Subject: Re: NetPBM man pages are arrogant, infuriating, nonfunctional. consider downgrading package.
To: None <carton@Ivy.NET>
From: Bryan Henderson <bryanh@giraffe-data.com>
List: tech-pkg
Date: 07/27/2004 02:38:29
Thanks for taking the time to write down all that advice, but most of
it goes beyond the small amount of work I'm willing to donate for
this.  In particular, I'm open to spending some time to change the
install process or make files or instructions on a one-time basis.
I'm even open to changing all 300 documentation files so someone
else's automated process can handle them in the future -- I've done
that a couple of times.  But pretty much anything that enslaves me to
a bureaucratic process for as long as I continue to distribute Netpbm
is something I'm not going to sign up for.  If I have to update
several more files every time I add a program to the package or add an
option to a program, I will resist that.  If I have to add steps to
the process of creating a release of Netpbm, no thanks.  (It's not
just the time, it's the quality -- the more steps there are, the more
mistakes there will be).

That is why I maintain exactly one copy of documentation today (not
_entirely_ true -- I have a shadow on my development system where I edit
it, and I have a program that syncs it up to Sourceforge).

I would love to be able to do that with a public CVS repository, but
with the facilities I have (Sourceforge), I don't think I can -- not
without adding manual steps to let the web people get at it.

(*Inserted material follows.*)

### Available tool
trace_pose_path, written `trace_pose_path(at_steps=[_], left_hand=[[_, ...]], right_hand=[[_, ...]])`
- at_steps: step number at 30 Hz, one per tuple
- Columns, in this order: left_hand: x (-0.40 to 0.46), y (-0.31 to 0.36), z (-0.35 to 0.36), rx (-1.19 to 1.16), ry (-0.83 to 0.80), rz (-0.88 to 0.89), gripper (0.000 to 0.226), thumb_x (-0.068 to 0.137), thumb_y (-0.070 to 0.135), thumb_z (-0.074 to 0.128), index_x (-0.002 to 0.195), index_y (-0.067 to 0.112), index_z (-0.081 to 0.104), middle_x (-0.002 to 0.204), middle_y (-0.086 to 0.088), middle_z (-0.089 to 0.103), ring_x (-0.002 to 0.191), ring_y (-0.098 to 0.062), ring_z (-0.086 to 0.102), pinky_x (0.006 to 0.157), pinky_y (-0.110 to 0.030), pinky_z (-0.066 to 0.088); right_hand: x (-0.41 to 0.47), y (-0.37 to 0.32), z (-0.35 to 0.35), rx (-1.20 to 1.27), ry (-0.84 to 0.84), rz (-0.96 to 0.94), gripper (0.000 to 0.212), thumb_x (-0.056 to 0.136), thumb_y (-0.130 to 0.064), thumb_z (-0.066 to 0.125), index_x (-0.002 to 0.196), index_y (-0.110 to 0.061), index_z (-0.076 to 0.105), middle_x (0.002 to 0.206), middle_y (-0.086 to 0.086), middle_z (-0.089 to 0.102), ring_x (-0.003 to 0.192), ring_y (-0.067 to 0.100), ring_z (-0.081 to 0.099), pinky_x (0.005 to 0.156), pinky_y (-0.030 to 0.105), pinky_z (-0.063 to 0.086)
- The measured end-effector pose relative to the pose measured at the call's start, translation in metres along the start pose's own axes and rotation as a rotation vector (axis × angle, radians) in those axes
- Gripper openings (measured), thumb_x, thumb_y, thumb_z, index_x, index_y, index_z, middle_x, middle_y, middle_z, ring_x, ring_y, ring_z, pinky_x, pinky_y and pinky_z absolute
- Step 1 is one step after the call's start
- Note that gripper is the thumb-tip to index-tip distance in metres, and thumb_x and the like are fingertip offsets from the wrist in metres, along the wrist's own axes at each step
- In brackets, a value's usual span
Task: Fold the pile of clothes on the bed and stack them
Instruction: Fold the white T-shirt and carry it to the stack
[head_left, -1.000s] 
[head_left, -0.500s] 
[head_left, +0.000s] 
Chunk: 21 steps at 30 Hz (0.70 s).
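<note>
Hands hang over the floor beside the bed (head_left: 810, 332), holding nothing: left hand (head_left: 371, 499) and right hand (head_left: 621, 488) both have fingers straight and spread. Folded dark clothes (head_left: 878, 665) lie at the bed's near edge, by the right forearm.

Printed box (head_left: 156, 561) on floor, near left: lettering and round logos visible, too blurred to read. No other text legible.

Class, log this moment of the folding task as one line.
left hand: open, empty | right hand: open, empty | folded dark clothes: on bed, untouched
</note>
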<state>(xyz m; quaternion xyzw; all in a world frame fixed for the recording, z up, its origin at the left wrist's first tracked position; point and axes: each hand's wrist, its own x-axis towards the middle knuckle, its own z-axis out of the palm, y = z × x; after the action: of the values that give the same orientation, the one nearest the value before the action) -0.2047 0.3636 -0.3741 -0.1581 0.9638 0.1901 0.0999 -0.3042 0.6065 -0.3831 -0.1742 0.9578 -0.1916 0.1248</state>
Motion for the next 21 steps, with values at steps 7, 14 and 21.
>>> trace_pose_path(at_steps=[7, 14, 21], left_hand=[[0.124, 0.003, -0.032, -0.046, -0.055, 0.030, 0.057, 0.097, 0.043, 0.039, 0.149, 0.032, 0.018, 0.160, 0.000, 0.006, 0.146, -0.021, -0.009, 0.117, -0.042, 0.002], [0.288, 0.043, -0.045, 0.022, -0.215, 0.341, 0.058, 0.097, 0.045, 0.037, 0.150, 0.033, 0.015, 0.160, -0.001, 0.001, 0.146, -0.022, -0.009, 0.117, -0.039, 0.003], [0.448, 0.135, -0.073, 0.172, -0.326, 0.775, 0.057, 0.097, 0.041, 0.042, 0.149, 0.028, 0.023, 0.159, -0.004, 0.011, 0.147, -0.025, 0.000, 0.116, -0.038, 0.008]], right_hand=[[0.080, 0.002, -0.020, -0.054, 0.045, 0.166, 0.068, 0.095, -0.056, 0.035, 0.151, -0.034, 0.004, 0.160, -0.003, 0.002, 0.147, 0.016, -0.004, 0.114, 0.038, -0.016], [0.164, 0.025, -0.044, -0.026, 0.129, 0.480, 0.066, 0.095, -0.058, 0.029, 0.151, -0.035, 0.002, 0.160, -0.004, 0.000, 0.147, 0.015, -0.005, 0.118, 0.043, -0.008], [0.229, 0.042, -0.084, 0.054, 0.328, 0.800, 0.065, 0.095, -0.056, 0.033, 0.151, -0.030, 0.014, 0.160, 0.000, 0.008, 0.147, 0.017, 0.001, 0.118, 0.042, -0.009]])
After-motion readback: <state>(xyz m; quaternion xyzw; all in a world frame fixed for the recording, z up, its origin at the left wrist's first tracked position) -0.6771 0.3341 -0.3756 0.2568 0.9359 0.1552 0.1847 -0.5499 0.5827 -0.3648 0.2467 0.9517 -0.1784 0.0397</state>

By the way, I'm completely aware that by refusing the bureaucratic
burden myself, I've placed it on redistributors such as NetBSD.  And
no, I don't think that's unfair.


A couple of points about your wishes for lists of the programs:

 - the URL in the snooty placeholder man page (unless I have a bug
   somewhere) is for the particular program in question -- what you
   see in the first 12 lines is the syntax of that command.  I don't
   think you really would prefer a list of all the programs there.

   I've heard there are people who can just click on that URL in man,
   but I don't know what tool you need to make that work.

 - The USERDOC file isn't intended to be installed, so I don't know
   what good a list would do there.  If the installer needs a list,
   I think his doing a wget and seeing what he gets is more fair than
   me having to manually maintain a copy of the list for him.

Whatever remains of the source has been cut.